Speaking on the loading dock of their packing facility in Avon, Capri Brighenti, president at Miller Farms, gestured to a pallet of hundreds of 10-pound frozen turkeys that just arrived.

Capri
Capri "Grammi" Brighenti, president at Miller Farms in Avon, Conn., says, "Supply chain isn't just the turkey. It's all the factors. If you go through it, it's raising the turkey. It's getting people to actually come to work. And get people back to work, so they can raise the turkey." Brighenti looks over a shipment on the loading dock at Miller Farms, Nov. 7, 2022. (Joe Ammon/Connecticut Public)

She said diesel prices have impacted the cost of transporting birds and said this batch of turkeys was another example of an all-too-familiar message she sees in her email.

“We got some notification that, ‘Hey, these have to be delayed because of trucking issues.’ And so they came in this morning,” Brighenti said, touching the pallet, which was late. “Others that we were expecting to come this morning won’t be here until Friday.”

Brighenti said the reason for the delay typically ranges anywhere from no driver to no available truck – or simple processing delays.

In other words, she said, there is a shortage of people.

“Supply chain isn’t just the turkey,” she said. “It’s raising the turkey. It’s getting people to actually come to work. And get people back to work, so they can raise the turkey.”
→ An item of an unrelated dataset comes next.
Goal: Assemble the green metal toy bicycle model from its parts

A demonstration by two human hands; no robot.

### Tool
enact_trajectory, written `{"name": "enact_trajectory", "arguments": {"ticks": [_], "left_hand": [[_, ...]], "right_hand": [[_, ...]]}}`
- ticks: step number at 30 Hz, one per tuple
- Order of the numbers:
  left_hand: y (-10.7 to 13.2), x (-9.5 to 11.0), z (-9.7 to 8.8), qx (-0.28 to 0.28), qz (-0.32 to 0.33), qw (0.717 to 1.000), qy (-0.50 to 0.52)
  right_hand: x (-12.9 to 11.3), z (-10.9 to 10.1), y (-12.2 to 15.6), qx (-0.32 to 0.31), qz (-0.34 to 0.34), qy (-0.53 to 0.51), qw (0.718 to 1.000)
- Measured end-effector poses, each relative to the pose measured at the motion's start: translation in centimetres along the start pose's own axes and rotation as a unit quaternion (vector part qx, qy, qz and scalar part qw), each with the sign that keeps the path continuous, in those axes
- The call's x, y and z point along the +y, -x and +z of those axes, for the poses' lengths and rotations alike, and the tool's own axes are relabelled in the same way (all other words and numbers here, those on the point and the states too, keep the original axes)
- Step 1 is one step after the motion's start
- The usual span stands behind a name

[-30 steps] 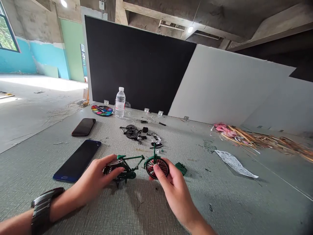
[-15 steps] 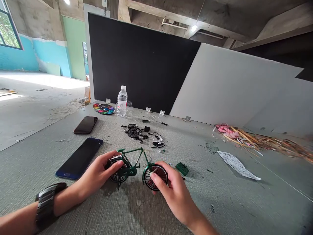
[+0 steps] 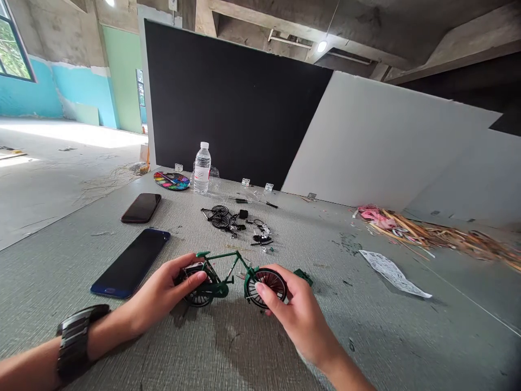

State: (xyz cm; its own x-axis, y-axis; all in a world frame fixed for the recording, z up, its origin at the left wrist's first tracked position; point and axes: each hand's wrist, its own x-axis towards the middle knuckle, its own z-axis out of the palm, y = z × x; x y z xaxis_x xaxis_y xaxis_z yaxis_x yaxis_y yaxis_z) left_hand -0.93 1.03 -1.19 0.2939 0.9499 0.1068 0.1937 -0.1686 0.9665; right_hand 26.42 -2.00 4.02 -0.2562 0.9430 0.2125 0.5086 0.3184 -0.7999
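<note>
Between my two hands is a small green model bicycle (image 3: 220, 289), seen from the side with its saddle at the left and no handlebar visible. My left hand (image 3: 166, 290) is closed on the rear wheel, thumb on the near side, hiding part of the wheel. My right hand (image 3: 291, 307) pinches the front wheel (image 3: 273, 288) by its spokes and tyre, fingers behind it. Just behind my right hand lies a green basket-like part (image 3: 303, 276), partly covered. Beyond the bicycle are black model bicycle parts (image 3: 221, 217) and a small black piece (image 3: 262, 239).
Left on the table lie a blue-edged phone (image 3: 130, 264) and a smaller dark phone (image 3: 141, 208). Farther back stand a water bottle (image 3: 202, 169) and a paint palette (image 3: 171, 181). To the right are a printed sheet (image 3: 394, 274) and a heap of strips (image 3: 427, 236). A black panel (image 3: 236, 103) rises behind.
The front end of the green model bicycle has moved slightly right and up with my right hand. My left hand keeps its hold on the rear wheel. The view has shifted slightly.
</note>
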Motion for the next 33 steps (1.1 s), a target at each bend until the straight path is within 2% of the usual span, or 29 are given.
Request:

Back on his farm in Sterling, Rick Hermonot said that as his slaughter operation ramps up in the days before Thanksgiving, he’ll have about 15 to 18 people working.

That is, if he can find them.

“Our biggest concern is getting people here,” Hermonot said. “We’ll pay whatever we have to pay to get them, but we just can’t get them.”

And then there are those lingering production costs. He said his price hike of 50 cents per pound still won’t adequately offset the cost hikes he’s faced growing his turkeys.

He said his farm is now primarily run by his daughters, who made the tough decision to limit the amount of costs they passed onto consumers.

“They’re going to have to work just as hard as ever – even harder, because of the fact that we can’t get the help,” he said. “Everyone here is working extra hard. And they’re going to have less of a paycheck for themselves.

“This whole economic situation is frustrating – very frustrating,” he said.